O que é respiração diafragmática

A respiração diafragmática, também chamada de respiração abdominal ou respiração profunda, é uma técnica que usa o diafragma, o músculo em forma de cúpula localizado abaixo dos pulmões, como motor principal da respiração.

Na maioria das pessoas, a respiração cotidiana é superficial: o tórax se expande levemente, o diafragma mal se move e os pulmões ficam apenas parcialmente preenchidos. Esse padrão mantém o sistema nervoso simpático ativado, contribuindo para tensão muscular, ansiedade e cansaço crônico.

A respiração diafragmática reverte esse ciclo. Quando o diafragma desce ao inspirar, o abdômen se expande, os pulmões se abrem por completo e o organismo entra em modo de recuperação.

A ciência por trás da técnica

Pesquisadores da Universidade de Pavia, na Itália, publicaram em 2017 um estudo no periódico Frontiers in Psychology mostrando que 20 sessões de respiração diafragmática reduziram significativamente os níveis de cortisol salivar e melhoraram a atenção sustentada em adultos saudáveis.

O mecanismo central é o nervo vago. Quando o diafragma se expande, ele estimula o nervo vago, que comunica ao cérebro que o ambiente é seguro. O resultado é uma cascata parassimpática: frequência cardíaca reduzida, pressão arterial mais baixa, digestão melhorada e sensação de calma.

Além disso, respirar com o diafragma aumenta a pressão intrabdominal de forma rítmica, o que melhora o retorno venoso ao coração e a eficiência cardiovascular geral.

Como a maioria das pessoas respira errado

Observe sua respiração agora. Se o peito subiu antes do abdômen, você está usando uma respiração torácica, o padrão mais comum e menos eficiente.

A respiração torácica:

- Ativa os músculos acessórios do pescoço e ombros, gerando tensão

- Reduz o volume de ar por ciclo em até 30%

- Mantém o CO2 em níveis ligeiramente elevados, sinalizando alerta para o cérebro

- Aumenta a frequência respiratória, mantendo o sistema nervoso em estado de vigília

Crianças pequenas respiram naturalmente com o diafragma. Com o tempo, estresse, postura inadequada e vida sedentária mudam esse padrão. A boa notícia é que ele pode ser reaprendido.

Passo a passo: como fazer respiração diafragmática

Posição inicial

Deite-se de costas com os joelhos levemente dobrados e os pés no chão. Coloque uma mão no peito e outra no abdômen, logo abaixo do umbigo.

A técnica

1. Inspire pelo nariz contando até 4. O abdômen deve se expandir empurrando a mão para cima. O peito deve permanecer quase imóvel.

2. Segure o ar por 1 segundo.

3. Expire pela boca ou pelo nariz contando até 6, sentindo o abdômen baixar suavemente.
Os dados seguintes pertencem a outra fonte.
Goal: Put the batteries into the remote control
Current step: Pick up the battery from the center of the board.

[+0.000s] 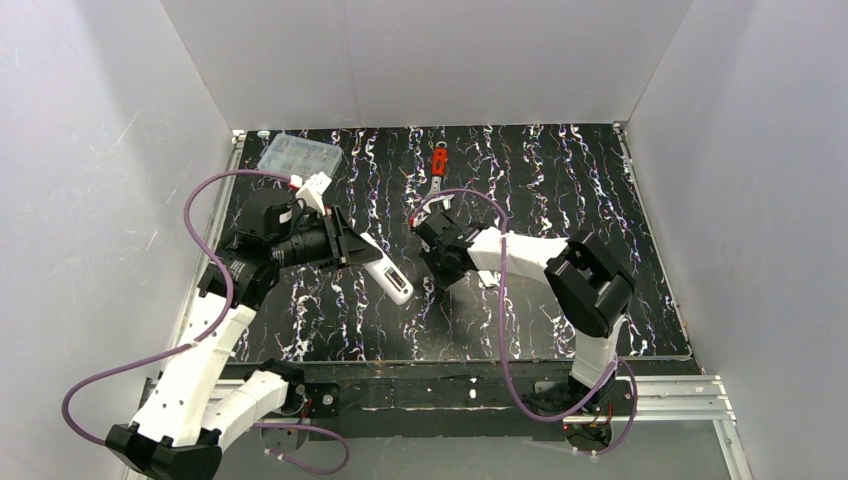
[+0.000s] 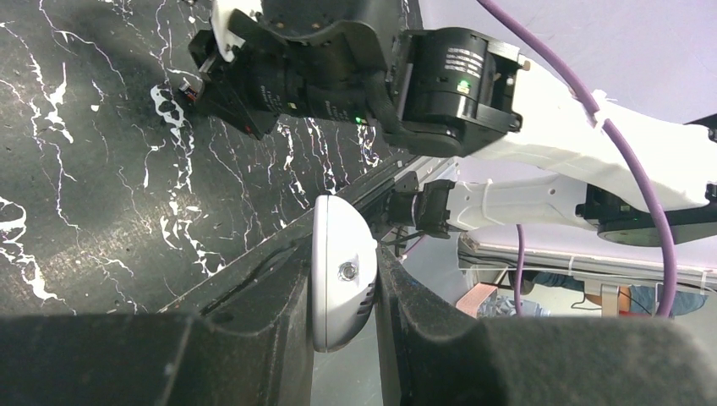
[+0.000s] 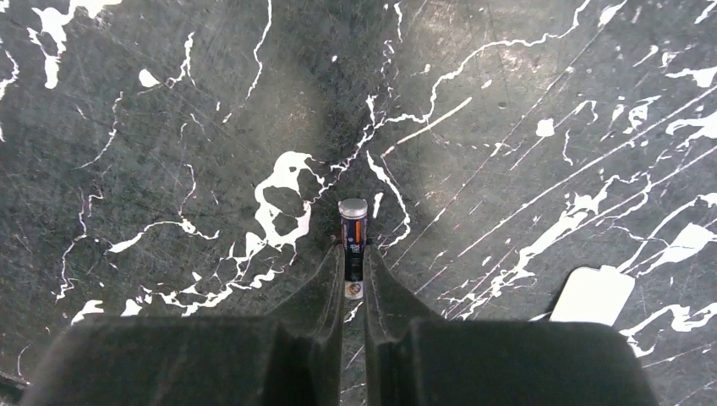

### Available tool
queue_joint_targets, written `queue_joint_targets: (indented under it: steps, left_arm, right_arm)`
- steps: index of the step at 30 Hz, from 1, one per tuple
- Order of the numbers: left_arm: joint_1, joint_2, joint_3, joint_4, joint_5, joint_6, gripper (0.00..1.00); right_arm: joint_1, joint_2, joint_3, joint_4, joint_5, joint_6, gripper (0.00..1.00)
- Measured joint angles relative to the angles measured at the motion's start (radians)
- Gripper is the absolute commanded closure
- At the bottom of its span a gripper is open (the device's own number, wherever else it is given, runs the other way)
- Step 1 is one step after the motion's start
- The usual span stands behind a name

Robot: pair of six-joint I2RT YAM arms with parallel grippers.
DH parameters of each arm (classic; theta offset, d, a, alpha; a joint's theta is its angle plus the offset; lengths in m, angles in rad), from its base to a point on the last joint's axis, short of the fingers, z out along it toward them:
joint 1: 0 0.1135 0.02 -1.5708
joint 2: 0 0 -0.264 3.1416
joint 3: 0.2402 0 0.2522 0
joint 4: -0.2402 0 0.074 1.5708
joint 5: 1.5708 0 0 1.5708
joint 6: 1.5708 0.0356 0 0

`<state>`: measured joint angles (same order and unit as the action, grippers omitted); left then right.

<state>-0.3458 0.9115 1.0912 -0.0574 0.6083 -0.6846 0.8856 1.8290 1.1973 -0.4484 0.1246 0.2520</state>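
The remote control (image 1: 391,279) is a slim white handset held over the mat left of centre, its free end pointing toward the right arm. My left gripper (image 1: 347,246) is shut on it. In the left wrist view the remote control (image 2: 340,279) stands edge-on, clamped between the two dark fingers of my left gripper (image 2: 342,254). One of the batteries (image 3: 353,222), dark with an orange stripe and a silver end cap, sticks out forward from my right gripper (image 3: 353,252), which is shut on it low over the mat. My right gripper (image 1: 438,268) is just right of the remote's free end. No other battery shows.
A red-handled wrench (image 1: 438,165) lies at the back centre of the black marbled mat (image 1: 560,200). A clear compartment box (image 1: 298,154) sits in the back left corner. A flat white piece (image 3: 592,294) lies on the mat right of my right fingers. White walls enclose three sides.
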Motion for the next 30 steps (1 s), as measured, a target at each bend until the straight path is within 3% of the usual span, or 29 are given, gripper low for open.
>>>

4. Repita por 5 a 10 minutos.

Dica de verificação: se a mão no peito se mover mais do que a mão no abdômen, você ainda está usando a respiração torácica. Foque em "inflar a barriga" ao inspirar.

Variações e progressões

Sentado: depois de dominar a técnica deitado, pratique sentado com a coluna ereta. Use uma cadeira com encosto firme ou sente no chão com as pernas cruzadas.

Em pé: a versão mais desafiadora. Útil para praticar durante o trabalho ou momentos de estresse.

Com resistência: pressione levemente a mão no abdômen enquanto inspira. A resistência fortalece o diafragma.

Respiração 4-6-8: inspire em 4, segure em 6, expire em 8. Essa progressão aprofunda o efeito relaxante ao estender a expiração.

Benefícios comprovados pela ciência

- Redução do cortisol em 20 a 30 minutos de prática

- Diminuição da frequência cardíaca em repouso

- Melhora da variabilidade da frequência cardíaca (HRV)

- Redução de sintomas de ansiedade generalizada

- Melhora da qualidade do sono em praticantes regulares

- Alívio de dores de cabeça tensionais

- Melhora da digestão por redução da tensão abdominal

Com que frequência praticar

Para resultados consistentes, pesquisas sugerem pelo menos 10 minutos diários por 8 semanas. Muitas pessoas percebem diferença já na primeira semana.

Os melhores momentos para praticar são ao acordar (para iniciar o dia em calma), antes de dormir (para facilitar o sono) e em momentos de estresse agudo, como antes de reuniões ou situações desafiadoras.